Secara rinci disebutkan, anggaran pendapatan negara pada postur APBN 2024 tercatat Rp 2.802 triliun. Hal ini berasal dari penerimaan perpajakan Rp 2.309 triliun, yang terdiri dari pendapatan pajak dalam negeri Rp 2.234 triliun dan pendapatan pajak perdagangan internasional Rp 74,9 triliun. Selain itu, adapula pendapatan negara bukan pajak (PNBP) Rp 492 triliun, serta penerimaan hibah Rp 430 triliun. 

Di sisi lain, pemerintah menganggarkan belanja negara mencapai Rp 3.325 triliun. Terdiri dari belanja pemerintah pusat Rp 2.467 triliun, dan transfer ke daerah Rp 857 triliun.

Dengan demikian, pemerintah menetapkan anggaran defisit sekitar Rp 522 triliun. Jumlah itu tercatat 2,29% terhadap produk domestik bruto (PDB). Dengan demikian, jumlah pembiayaan anggaran setara dengan angka defisit, yakni Rp 522 triliun.
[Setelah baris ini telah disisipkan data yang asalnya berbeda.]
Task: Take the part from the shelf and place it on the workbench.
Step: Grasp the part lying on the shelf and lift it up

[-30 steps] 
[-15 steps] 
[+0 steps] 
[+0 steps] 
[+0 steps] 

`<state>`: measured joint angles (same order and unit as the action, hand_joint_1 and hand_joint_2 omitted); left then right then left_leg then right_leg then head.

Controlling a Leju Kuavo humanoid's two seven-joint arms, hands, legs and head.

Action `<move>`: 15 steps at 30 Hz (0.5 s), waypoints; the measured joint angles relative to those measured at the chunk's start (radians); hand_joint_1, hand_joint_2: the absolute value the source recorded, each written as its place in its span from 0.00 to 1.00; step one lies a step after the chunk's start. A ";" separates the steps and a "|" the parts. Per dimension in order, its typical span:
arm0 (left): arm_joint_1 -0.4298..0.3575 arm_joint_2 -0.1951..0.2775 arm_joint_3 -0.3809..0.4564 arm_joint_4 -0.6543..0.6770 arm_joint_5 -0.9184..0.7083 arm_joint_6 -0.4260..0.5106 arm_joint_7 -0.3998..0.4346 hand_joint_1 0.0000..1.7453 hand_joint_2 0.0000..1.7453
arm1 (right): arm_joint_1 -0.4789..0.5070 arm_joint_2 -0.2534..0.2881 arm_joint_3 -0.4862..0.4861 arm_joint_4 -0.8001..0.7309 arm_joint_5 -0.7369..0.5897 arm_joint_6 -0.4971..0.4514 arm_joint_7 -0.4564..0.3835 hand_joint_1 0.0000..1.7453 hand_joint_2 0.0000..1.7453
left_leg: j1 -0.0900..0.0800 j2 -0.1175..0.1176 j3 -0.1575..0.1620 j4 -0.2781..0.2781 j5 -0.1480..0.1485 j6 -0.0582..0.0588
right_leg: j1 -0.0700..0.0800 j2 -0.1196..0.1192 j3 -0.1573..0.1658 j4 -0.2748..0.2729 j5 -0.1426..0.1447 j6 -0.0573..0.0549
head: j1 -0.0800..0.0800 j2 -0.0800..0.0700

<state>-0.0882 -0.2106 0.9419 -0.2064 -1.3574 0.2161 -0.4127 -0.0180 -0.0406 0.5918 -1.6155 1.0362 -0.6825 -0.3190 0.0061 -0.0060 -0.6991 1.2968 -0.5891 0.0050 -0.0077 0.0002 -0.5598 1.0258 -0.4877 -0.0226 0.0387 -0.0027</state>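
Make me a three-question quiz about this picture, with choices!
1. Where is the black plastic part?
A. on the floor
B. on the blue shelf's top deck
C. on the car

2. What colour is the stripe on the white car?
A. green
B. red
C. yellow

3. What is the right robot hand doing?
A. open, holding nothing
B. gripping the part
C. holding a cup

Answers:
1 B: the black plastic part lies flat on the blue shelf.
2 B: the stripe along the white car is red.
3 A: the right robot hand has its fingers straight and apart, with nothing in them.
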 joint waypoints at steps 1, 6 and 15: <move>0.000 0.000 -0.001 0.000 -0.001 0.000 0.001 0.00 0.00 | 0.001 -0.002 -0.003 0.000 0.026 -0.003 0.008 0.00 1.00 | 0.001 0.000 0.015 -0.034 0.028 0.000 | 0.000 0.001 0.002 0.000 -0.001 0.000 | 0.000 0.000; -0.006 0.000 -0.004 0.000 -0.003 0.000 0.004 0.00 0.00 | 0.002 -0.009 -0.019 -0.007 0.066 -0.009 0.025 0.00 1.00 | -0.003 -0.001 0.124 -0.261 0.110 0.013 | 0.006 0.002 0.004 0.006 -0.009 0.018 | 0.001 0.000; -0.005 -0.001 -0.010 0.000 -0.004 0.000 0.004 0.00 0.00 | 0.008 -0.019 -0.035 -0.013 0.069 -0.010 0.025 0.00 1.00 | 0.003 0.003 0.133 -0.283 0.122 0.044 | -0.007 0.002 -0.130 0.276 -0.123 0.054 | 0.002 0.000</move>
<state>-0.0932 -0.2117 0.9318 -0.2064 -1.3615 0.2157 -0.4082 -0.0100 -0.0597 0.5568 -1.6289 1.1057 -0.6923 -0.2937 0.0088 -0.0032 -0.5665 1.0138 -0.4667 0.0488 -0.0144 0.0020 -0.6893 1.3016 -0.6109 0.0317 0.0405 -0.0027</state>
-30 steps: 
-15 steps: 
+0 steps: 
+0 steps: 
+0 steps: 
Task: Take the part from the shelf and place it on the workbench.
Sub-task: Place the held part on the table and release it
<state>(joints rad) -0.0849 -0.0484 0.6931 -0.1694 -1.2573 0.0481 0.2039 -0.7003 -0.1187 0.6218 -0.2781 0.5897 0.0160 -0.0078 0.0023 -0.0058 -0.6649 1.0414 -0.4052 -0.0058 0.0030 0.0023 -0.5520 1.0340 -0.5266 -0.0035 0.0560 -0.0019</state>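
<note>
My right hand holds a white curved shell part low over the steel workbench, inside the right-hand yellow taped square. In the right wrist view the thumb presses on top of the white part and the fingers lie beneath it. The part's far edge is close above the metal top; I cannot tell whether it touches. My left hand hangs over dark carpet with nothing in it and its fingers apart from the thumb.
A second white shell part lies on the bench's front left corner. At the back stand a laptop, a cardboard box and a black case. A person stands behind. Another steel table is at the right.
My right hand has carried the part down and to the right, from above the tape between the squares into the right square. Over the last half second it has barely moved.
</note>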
Dalam Undang-undang tersebut dijelaskan, berbagai risiko global masih tereskalasi. Tingkat inflasi di negara maju masih berada di atas target jangka menengah - panjang, sehingga tingkat suku bunga diperkirakan tetap berada di level tinggi untuk jangka waktu yang lama. 

Agresivitas pengetatan moneter terutama di negara maju berdampak pada volatilitas sektor keuangan, meningkatkan beban utang negara berkembang, serta menekan aktivitas ekonomi global.

Meski terdapat risiko transmisi dari tekanan ekonomi global kepada perekonomian domestik, fundamental ekonomi makro Indonesia masih sehat dan berdaya tahan di tengah gejolak global yang tengah terjadi.

“Terbukti dari laju inflasi Indonesia masih jauh lebih moderat dibandingkan dengan negara-negara lain seperti Eropa, India, Australia, Filipina, dan Singapura,” demikian tercantum dalam Undang-undang No 19 Tahun 2023 dikutip Senin (23/10).

Indonesia mencatatkan laju pertumbuhan ekonomi lebih dari 5% dalam tujuh kuartal berturut-turut. Bahkan neraca perdagangan mencatatkan surplus selama 38 bulan berturut-turut.

Pencapaian ini menempatkan Indonesia kembali sebagai negara berpenghasilan menengah ke atas yang sebelumnya dicapai pada 2020. Selain itu, Indonesia juga berhasil melakukan konsolidasi fiskal dengan kembali kepada defisit kurang dari 3% terhadap Produk Domestik Bruto yang dapat dilakukan pada 2022 atau lebih cepat satu tahun dari target semula, pada 2023.

“Karena itu, arah dan strategi kebijakan APBN tahun 2024 didesain untuk mendorong reformasi struktural dalam rangka percepatan transformasi ekonomi. Dalam rangka mendukung transformasi tersebut, kebijakan APBN tahun 2024 didorong agar lebih sehat dan berkelanjutan,” demikian tertulis dalam UU.